## Task goal:
Filter this material down to the lines that hold "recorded", copying each one.
▼
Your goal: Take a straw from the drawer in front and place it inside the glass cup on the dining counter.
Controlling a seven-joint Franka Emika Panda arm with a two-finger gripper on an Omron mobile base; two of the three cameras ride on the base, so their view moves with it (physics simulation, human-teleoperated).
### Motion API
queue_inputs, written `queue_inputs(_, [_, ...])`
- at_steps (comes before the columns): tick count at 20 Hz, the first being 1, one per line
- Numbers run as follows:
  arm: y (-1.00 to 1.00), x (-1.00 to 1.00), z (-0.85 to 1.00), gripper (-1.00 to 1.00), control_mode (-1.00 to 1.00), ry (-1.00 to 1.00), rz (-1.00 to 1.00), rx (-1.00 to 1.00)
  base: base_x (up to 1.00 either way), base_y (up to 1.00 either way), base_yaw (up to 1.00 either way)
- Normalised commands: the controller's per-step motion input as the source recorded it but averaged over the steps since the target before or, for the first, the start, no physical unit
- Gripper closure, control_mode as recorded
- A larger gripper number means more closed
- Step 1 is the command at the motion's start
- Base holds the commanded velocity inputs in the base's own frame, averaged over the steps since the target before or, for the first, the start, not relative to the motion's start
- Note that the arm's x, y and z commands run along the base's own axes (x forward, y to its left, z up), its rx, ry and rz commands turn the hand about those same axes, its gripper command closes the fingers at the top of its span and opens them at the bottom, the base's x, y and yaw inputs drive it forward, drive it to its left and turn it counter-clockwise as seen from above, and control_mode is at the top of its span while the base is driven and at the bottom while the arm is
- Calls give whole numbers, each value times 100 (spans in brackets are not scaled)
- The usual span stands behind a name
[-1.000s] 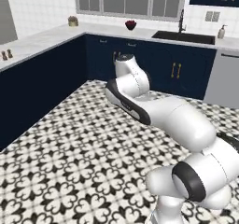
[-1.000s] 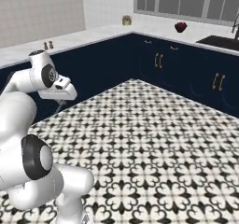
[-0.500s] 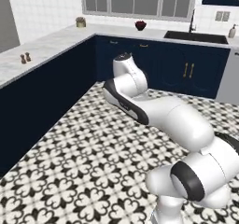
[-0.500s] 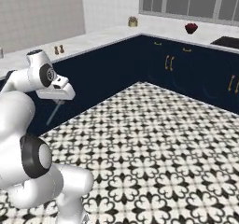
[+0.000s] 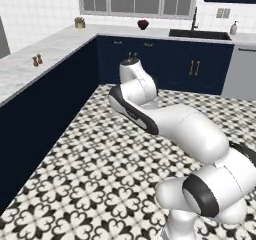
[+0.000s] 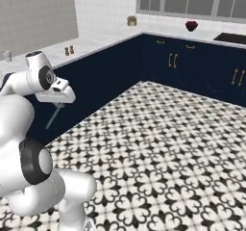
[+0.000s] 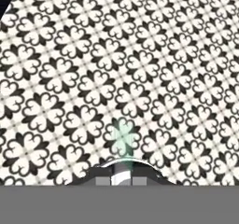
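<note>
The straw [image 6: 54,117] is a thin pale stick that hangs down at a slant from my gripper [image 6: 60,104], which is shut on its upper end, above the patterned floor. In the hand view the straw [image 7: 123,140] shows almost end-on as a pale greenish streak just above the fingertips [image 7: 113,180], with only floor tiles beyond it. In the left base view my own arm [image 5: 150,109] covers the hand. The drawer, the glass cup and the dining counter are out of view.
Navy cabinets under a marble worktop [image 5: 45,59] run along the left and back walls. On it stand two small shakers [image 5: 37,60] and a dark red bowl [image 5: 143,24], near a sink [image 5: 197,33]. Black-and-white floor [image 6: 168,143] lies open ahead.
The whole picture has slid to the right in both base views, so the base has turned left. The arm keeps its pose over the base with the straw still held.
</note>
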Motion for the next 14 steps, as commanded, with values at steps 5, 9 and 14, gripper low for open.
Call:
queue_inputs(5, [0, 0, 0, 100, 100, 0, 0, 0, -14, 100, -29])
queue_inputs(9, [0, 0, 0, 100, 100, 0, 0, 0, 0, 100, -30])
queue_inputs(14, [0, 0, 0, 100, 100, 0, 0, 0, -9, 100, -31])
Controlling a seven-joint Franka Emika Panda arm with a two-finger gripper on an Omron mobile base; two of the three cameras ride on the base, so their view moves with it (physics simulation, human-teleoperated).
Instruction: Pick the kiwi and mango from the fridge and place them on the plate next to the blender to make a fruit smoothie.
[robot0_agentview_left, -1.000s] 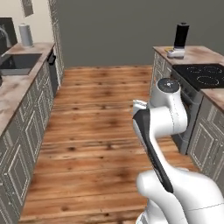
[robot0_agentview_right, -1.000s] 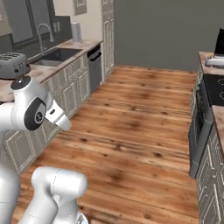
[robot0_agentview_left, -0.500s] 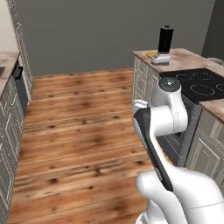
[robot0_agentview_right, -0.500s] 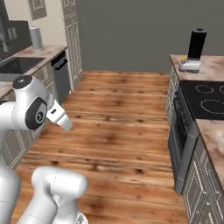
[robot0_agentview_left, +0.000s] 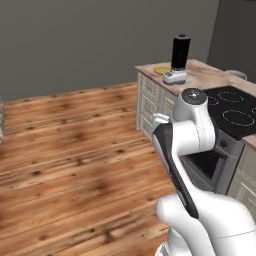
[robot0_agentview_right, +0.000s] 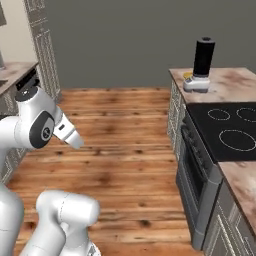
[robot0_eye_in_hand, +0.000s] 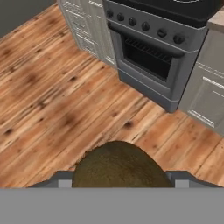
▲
## Answer below:
- Normalised commands: the controller's per-step motion input as the source recorded it but averaged over the steps since the target before or, for the first, the start, no physical unit
- Gripper closure, control_mode as recorded

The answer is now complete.